(Work order)
Reply only with how many lines below contain "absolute".

(Raw data)
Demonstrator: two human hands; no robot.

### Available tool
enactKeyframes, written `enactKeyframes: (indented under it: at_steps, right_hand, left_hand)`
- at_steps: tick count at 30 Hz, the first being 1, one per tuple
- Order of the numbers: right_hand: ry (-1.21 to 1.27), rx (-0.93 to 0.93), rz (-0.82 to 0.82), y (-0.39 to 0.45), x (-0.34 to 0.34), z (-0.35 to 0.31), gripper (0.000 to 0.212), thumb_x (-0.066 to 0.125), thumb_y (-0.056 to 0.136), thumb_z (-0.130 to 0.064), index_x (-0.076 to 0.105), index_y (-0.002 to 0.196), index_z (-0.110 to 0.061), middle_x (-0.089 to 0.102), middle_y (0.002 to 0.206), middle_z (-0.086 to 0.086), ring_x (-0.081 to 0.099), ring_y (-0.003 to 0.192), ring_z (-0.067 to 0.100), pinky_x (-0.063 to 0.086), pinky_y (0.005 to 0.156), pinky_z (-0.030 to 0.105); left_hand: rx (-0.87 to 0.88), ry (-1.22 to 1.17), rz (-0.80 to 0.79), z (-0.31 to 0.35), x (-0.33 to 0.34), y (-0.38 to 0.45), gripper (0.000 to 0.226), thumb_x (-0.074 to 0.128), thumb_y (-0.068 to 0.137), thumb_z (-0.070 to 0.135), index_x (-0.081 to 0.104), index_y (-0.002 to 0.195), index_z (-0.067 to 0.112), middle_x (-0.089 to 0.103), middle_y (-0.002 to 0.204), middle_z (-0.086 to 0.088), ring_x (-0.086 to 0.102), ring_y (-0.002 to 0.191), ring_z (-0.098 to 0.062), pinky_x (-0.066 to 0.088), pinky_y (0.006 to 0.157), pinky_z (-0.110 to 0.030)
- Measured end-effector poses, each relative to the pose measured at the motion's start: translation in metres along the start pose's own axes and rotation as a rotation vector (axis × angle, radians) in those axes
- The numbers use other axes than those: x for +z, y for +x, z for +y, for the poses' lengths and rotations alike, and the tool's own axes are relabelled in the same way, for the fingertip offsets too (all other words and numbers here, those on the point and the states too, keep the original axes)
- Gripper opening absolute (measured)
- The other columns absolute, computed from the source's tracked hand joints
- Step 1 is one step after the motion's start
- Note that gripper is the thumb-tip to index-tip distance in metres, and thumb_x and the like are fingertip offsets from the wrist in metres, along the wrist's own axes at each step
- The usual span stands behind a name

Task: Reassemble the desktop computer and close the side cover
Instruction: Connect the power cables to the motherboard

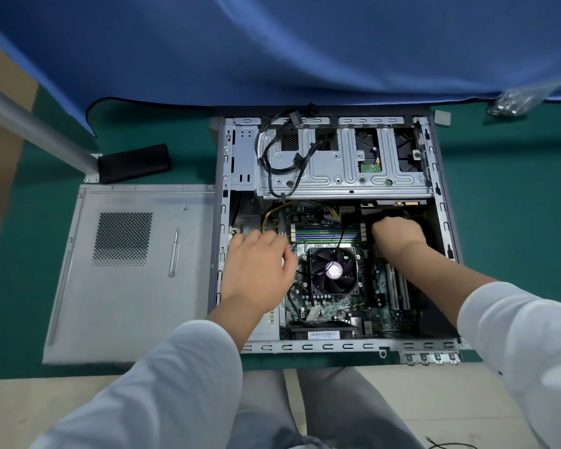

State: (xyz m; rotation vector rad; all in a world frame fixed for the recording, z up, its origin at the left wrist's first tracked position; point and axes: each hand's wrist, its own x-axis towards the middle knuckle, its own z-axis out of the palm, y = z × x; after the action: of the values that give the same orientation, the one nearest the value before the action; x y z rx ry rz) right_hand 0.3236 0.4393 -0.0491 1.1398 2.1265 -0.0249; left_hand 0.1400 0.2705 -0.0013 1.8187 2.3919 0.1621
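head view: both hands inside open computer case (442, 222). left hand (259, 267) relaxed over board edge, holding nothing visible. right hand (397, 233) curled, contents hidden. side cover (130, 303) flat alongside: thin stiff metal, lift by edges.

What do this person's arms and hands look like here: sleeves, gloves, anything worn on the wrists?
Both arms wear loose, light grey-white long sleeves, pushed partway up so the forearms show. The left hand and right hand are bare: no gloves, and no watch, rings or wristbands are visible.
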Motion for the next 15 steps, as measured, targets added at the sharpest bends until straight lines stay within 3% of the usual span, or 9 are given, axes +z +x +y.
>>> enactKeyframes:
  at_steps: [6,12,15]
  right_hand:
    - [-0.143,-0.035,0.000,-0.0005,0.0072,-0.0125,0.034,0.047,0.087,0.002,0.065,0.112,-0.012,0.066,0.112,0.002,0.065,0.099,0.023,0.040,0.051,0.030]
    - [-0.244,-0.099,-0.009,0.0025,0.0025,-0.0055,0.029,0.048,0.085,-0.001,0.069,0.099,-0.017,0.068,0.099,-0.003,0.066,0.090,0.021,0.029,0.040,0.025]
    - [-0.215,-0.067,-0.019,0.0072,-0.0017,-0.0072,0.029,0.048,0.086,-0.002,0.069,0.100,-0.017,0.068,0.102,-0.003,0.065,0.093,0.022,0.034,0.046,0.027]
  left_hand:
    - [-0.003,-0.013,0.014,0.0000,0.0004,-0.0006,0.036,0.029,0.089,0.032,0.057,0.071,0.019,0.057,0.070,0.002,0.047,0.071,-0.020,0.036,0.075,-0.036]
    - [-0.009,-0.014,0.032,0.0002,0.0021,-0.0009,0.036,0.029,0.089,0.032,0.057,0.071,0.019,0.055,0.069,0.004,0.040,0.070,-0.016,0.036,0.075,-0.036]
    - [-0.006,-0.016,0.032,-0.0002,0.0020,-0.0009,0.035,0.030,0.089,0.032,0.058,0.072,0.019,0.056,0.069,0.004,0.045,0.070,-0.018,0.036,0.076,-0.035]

(Task response)
2